# [Instructions to follow]
The answer is a single figure: how many lines below contain the word "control".

# [Records for this exercise]
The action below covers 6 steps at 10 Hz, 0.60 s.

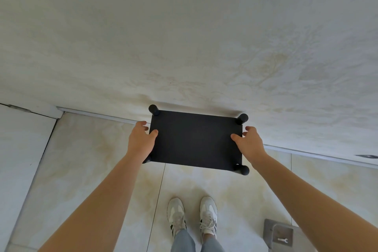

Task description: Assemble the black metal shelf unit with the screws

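The black metal shelf unit (195, 139) stands upright against the pale wall, seen from straight above. Its flat top panel shows, with round black post caps at the corners. My left hand (141, 141) grips the panel's left edge, thumb on top and fingers curled round the side. My right hand (248, 143) grips the right edge the same way. The lower shelves and the posts are hidden under the top panel. No screws are visible.
A marbled wall (204, 37) fills the upper view, with a white skirting strip (98, 115) along its base. The floor is pale tile. My two white sneakers (192, 217) stand just behind the shelf. A grey pouch with a small silver wrench (283, 240) lies at the lower right.
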Tool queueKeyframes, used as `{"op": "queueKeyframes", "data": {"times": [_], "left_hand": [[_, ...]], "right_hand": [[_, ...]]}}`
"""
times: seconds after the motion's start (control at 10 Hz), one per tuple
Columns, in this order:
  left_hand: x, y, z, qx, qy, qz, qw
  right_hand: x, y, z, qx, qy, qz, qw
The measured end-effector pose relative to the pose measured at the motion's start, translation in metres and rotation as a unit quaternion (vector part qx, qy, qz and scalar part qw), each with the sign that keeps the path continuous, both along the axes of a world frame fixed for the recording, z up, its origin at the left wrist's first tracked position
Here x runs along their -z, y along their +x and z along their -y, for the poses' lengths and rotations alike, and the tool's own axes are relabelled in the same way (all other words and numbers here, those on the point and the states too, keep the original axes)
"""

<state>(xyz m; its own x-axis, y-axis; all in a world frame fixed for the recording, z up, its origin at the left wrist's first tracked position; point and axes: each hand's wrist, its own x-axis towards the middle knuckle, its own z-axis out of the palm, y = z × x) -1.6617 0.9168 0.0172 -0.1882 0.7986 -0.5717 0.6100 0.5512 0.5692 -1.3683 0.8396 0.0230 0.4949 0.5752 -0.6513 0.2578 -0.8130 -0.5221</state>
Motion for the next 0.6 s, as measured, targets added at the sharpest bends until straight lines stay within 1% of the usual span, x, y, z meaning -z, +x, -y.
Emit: {"op": "queueKeyframes", "data": {"times": [0.2,0.3,0.5,0.6], "left_hand": [[-0.032,-0.004,0.016,0.013,0.054,-0.035,0.998],[-0.058,-0.002,0.032,0.031,0.081,-0.036,0.996],[-0.112,-0.003,0.085,0.104,0.127,-0.022,0.986],[-0.133,-0.011,0.117,0.141,0.159,-0.015,0.977]], "right_hand": [[-0.033,0.001,0.017,-0.046,0.033,0.035,0.998],[-0.055,-0.005,0.033,-0.077,0.066,0.054,0.993],[-0.104,-0.033,0.091,-0.154,0.112,0.091,0.977],[-0.129,-0.048,0.126,-0.168,0.149,0.124,0.967]]}}
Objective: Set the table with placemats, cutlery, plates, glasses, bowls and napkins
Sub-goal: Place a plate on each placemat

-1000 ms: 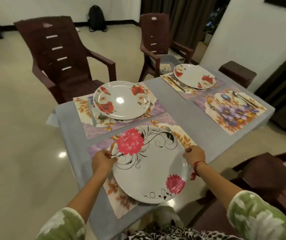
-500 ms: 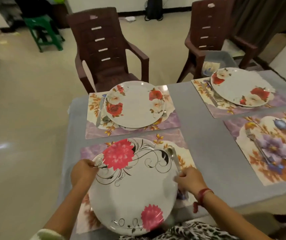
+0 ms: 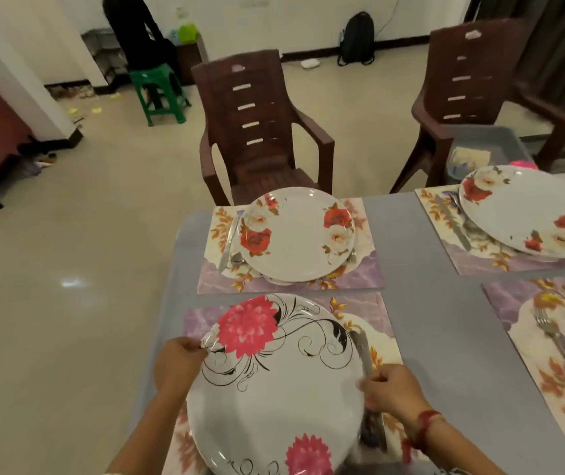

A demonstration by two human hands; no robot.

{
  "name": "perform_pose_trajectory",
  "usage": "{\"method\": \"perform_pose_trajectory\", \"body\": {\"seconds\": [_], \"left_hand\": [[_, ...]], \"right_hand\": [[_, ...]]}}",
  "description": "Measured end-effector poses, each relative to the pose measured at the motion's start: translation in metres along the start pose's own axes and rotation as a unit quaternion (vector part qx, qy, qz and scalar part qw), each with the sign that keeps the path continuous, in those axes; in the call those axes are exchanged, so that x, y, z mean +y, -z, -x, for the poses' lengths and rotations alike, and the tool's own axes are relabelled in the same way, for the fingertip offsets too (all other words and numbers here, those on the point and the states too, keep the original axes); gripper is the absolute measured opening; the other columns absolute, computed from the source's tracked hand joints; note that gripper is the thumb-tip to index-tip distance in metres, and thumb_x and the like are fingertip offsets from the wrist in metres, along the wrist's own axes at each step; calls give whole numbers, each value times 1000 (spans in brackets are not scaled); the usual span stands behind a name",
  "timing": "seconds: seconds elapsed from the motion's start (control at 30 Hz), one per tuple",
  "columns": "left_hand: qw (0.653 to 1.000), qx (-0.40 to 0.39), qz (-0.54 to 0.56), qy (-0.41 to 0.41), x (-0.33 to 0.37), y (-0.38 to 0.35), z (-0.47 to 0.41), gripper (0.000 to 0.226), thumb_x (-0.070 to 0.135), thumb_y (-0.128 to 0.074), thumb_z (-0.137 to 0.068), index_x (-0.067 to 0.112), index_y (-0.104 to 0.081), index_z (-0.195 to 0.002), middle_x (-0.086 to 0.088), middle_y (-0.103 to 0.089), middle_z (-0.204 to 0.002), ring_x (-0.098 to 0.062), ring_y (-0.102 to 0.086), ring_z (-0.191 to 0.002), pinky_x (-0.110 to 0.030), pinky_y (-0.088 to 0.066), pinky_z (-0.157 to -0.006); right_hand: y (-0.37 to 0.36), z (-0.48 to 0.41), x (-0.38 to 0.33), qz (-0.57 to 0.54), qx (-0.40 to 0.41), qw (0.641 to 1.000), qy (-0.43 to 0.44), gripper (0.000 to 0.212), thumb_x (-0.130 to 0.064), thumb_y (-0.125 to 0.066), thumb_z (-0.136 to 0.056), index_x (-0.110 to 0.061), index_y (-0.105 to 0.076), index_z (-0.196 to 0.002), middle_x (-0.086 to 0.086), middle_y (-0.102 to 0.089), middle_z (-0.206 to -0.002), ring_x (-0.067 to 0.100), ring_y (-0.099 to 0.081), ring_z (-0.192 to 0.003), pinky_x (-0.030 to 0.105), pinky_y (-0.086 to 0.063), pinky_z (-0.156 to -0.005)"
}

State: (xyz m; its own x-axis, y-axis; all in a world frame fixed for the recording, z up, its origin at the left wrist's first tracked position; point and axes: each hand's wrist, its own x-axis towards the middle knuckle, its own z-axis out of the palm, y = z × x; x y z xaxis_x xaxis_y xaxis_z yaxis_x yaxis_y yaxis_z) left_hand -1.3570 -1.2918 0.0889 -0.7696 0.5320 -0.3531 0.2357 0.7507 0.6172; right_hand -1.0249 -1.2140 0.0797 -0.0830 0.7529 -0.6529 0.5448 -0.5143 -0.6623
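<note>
Gripping opposite rims, L hand [image 3: 176, 365] & R hand [image 3: 390, 392], fingers curled, held the round glossy white plate [image 3: 274, 382] w/ pink blooms & black scrolls over the nearest rectangular floral placemat [image 3: 373, 317]. Shiny metal cutlery [image 3: 359, 344] lay on the mat just beside plate's R rim. Smooth grey table [image 3: 428, 269] beneath.

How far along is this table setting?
Done: four placemats are down; the far two carry cutlery, a rose plate and a second rose plate. In hand: the left hand and right hand grip the pink-flower plate at the near placemat. Left: the right placemat has a fork but no plate; no glasses, bowls or napkins show.
</note>
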Motion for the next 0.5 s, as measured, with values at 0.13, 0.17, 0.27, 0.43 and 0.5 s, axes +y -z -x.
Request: {"method": "perform_pose_trajectory", "body": {"seconds": [0.13,0.17,0.27,0.43,0.5], "left_hand": [[999,14,41,-3,11,11,-3,10,11,-78,-71,15,-72,-78,-1,-71,-74,-23,-66,-77,-31,-45,-69],[998,21,52,-6,16,13,-1,10,11,-78,-70,16,-73,-77,0,-71,-74,-22,-66,-77,-31,-45,-69],[995,33,87,-20,36,14,10,13,10,-79,-69,20,-71,-70,2,-71,-70,-21,-66,-72,-29,-44,-64],[989,33,137,-47,83,-8,38,17,8,-80,-69,22,-71,-67,5,-71,-66,-18,-67,-71,-28,-47,-66],[987,19,151,-55,106,-29,55,15,6,-78,-70,20,-72,-70,1,-72,-69,-19,-65,-69,-26,-47,-62]], "right_hand": [[8,-11,-10,0,5,1000,27,20,-3,-73,-74,-6,-58,-63,6,-62,-59,25,-63,-60,44,-58,-69],[12,-13,-13,1,4,999,37,20,-1,-73,-74,-5,-58,-62,7,-62,-60,27,-64,-62,46,-58,-70],[31,-22,-21,-31,11,997,64,17,1,-72,-75,-1,-61,-63,10,-63,-62,28,-65,-59,40,-58,-61],[90,-49,-26,-82,16,992,94,16,0,-71,-78,-1,-60,-66,13,-63,-63,27,-61,-58,38,-56,-63],[123,-63,-22,-95,21,990,105,13,-1,-72,-77,1,-62,-69,14,-64,-66,28,-61,-61,41,-56,-69]]}}
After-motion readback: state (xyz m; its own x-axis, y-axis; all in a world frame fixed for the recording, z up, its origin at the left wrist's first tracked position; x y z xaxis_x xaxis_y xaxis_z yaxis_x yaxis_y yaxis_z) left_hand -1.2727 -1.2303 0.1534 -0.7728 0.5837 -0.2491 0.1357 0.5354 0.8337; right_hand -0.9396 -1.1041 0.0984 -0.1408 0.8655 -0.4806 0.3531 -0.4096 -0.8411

# [Exercise solution]
2